EXERCISE REQUIREMENTS — The lines to repeat are those below from the one containing "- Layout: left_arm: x" down to the one containing "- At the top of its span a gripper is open", both included; reproduce them exactly and nothing else.

DATA SEGMENT —

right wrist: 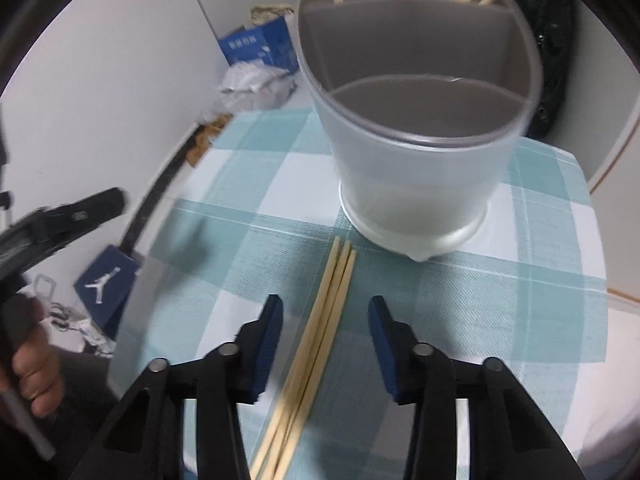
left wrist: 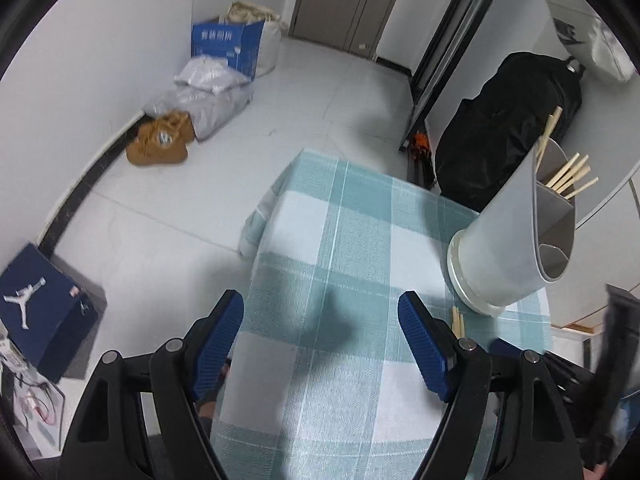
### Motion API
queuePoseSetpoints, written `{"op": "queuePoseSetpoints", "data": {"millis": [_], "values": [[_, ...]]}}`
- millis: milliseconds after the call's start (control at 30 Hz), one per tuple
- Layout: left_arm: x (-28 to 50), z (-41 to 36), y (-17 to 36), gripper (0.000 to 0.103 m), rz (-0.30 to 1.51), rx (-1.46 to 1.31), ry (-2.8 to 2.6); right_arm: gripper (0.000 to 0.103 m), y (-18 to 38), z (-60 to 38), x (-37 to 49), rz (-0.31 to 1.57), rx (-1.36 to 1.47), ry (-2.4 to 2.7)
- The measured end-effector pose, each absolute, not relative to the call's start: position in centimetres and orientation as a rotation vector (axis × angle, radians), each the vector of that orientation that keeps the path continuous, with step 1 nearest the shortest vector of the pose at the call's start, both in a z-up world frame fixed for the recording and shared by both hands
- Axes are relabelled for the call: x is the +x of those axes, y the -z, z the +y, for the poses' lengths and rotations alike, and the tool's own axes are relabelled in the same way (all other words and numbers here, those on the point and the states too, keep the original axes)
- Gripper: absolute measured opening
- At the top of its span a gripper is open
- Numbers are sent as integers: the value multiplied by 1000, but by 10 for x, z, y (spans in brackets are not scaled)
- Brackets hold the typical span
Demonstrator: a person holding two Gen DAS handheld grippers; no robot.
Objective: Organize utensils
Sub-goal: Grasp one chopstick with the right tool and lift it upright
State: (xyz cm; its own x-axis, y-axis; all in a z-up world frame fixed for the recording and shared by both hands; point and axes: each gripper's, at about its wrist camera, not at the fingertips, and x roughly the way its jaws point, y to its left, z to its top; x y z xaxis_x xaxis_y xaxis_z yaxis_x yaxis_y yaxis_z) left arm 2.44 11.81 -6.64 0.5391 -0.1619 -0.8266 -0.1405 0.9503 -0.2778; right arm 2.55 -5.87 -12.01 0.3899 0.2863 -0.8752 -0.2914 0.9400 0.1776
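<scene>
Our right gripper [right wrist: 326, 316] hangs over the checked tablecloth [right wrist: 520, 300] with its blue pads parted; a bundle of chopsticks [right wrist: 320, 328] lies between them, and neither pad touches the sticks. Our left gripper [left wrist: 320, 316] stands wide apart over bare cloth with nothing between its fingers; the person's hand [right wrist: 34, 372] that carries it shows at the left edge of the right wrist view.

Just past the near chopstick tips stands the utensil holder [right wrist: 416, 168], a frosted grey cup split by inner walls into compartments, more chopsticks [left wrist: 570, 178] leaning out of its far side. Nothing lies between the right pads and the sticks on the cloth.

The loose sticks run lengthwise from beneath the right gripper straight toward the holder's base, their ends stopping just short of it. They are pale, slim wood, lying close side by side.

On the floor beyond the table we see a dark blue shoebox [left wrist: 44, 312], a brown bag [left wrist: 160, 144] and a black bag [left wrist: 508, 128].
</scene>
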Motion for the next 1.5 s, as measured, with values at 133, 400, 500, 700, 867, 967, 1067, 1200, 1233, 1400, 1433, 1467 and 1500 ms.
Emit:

EXERCISE RESULT —
- Layout: left_arm: x (-28 to 50), z (-41 to 36), y (-17 to 36), gripper (0.000 to 0.103 m), rz (-0.30 to 1.51), rx (-1.46 to 1.31), ry (-2.8 to 2.6); right_arm: gripper (0.000 to 0.103 m), y (-18 to 38), z (-60 to 38), x (-37 to 49), rz (-0.31 to 1.57), rx (-1.36 to 1.47), ry (-2.4 to 2.7)
- The measured end-effector pose, each absolute, not relative to the call's start: position in centimetres and orientation as a rotation vector (axis × angle, radians), each the vector of that orientation that keeps the path continuous, with step 1 nearest the shortest vector of the pose at the call's start, both in a z-up world frame fixed for the recording and shared by both hands
- Axes are relabelled for the call: x is the +x of those axes, y the -z, z the +y, for the poses' lengths and rotations alike, and the tool's own axes are relabelled in the same way (all other words and numbers here, those on the point and the states too, keep the original axes)
- Gripper: absolute measured opening
- At the top of its span a gripper is open

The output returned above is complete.